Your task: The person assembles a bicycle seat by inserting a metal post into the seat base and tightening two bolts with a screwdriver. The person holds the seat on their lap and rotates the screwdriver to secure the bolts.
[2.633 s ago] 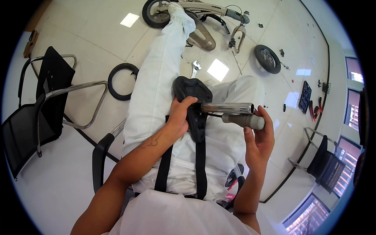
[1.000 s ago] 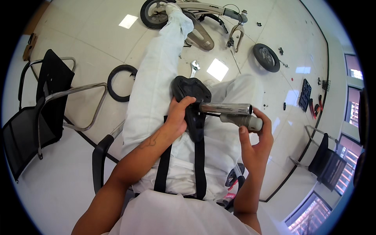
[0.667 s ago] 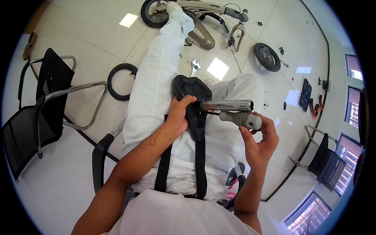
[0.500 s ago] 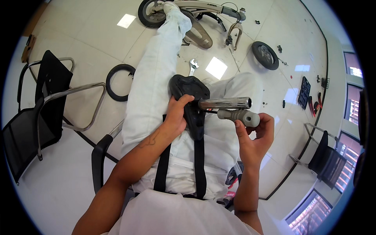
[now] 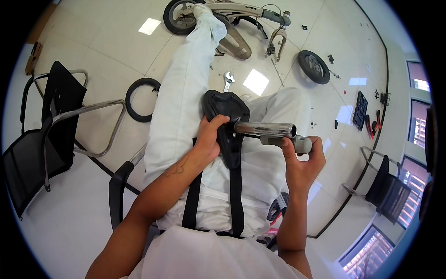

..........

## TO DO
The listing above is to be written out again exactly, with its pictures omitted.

## ANSWER BOX
Your task: The person assembles a bicycle seat by inserting a metal post into the seat base and tightening two bolts with a screwdriver. The person holds the seat on their lap and rotates the screwdriver to secure the bolts.
[2.633 s ago] 
[1.000 s ago] 
[0.667 s ago] 
[0.500 s ago] 
[now] 

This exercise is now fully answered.